But Enrile lost that chance. Through some great imperfection of the soul, some hubris, or lack of grace, some tragic flaw, he just could not accept as President, the simple, relatively undistinguished Corazon Aquino, a mere widow, wife, and woman. What was she, after all, compared to Marcos the dictator, Da Apo, the bar topnotcher, the brilliant man who created and raised him up, a giant whom he helped to topple?

He chose instead to abet the coup d'etats of the late eighties that threatened democracy and devastated the economy. Perhaps he could not accept the corruption and nepotism in the Aquino administration from which he did not benefit, after he had helped to depose the Marcos regime, from which he did.

Is he embittered that of the four most famous personalities of the EDSA Revolution (Fidel Ramos, Corazon Aquino, Cardinal Sin, Juan Ponce Enrile), he alone has not been smiled upon by destiny in some honorific way? The other three are revered, while he is ignored or reviled. Even the lofty Senate, he may feel, he must share with mental poseurs and the merely popular, with more on the way next year.

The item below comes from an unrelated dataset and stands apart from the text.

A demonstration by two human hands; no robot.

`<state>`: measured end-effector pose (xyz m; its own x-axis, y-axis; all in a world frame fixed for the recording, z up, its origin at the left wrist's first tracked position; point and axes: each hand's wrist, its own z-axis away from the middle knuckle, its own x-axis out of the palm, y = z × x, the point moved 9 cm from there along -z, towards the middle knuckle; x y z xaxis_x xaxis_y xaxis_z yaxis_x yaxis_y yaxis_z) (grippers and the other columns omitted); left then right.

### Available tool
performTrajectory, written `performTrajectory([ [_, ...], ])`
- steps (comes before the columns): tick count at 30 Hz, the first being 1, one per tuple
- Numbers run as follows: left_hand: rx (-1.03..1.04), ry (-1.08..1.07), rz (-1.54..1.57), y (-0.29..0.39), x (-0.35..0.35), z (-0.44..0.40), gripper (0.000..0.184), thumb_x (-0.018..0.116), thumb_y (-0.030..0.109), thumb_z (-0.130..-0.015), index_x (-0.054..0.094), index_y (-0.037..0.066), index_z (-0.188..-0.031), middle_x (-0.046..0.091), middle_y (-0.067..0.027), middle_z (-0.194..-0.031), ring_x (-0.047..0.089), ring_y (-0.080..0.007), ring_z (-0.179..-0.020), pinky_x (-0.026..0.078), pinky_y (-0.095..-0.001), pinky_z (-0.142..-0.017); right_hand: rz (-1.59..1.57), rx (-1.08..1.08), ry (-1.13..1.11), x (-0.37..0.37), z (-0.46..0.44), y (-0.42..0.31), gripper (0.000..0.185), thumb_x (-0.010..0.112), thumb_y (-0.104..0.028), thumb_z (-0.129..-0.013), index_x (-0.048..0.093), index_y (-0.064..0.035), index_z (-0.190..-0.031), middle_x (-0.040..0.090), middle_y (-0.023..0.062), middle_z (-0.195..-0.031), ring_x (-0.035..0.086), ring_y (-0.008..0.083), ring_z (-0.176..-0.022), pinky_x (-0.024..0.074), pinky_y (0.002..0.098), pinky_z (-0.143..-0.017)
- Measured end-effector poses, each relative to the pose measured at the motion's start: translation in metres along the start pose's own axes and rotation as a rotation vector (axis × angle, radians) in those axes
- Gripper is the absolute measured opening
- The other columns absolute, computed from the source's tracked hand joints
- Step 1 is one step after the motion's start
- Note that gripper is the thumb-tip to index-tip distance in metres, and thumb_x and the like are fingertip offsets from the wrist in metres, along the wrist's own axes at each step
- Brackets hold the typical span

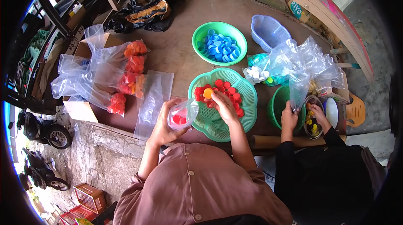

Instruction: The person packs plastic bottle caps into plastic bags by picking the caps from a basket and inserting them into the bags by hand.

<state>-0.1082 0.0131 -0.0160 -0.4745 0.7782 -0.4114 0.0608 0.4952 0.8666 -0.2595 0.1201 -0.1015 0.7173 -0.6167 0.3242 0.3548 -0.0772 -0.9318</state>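
Note:
My left hand (165, 121) is wrapped around a clear plastic bag (189, 109), its mouth spread toward the right. A few red bottle caps (179, 119) lie inside the bag. Over the green scalloped basket (248, 111), my right hand (225, 107) pinches an orange bottle cap (208, 93) at its fingertips. Loose red bottle caps (227, 85) are scattered across the basket floor, partly hidden behind my right hand.
A green bowl (199, 30) of blue caps stands farther back, beside a blue-purple basket (270, 32). Filled bags (135, 64) and flat plastic bags (157, 95) lie left. At right, a co-worker's hands (289, 118) work over a dark green basket (273, 106).

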Motion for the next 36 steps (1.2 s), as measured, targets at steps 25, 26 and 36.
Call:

Does he yet have a chance at greatness, at heroism that will live beyond this paltry moment? Can he yet be revered, not just by the present's peanut gallery, but by the infinitely larger audience of history? I say yes!

Manong Johnny, be the greatest graft-buster your country has ever seen. Brother Andrew is a small fish you have found and shot in a barrel, careless at worst, but morally innocent. Break the mold of moral indifference in your own life. Wreak havoc on the real criminals, the big-time plunderers, the syndicates of corruption, the cesspools of the depraved and insatiable caymans in government. Strike fear in the hearts of the extortionists and bribe-takers in government who look down on Ford Expeditions. Savage their shameless, craven cabals. You know them all and all their works and all their wiles. Wield the avenging sword of your legal acumen and strike a hammer blow for ineluctable justice. Be no one's footstool or insurance policy any more. Go after the biggest fish. Heroic greatness may not call again.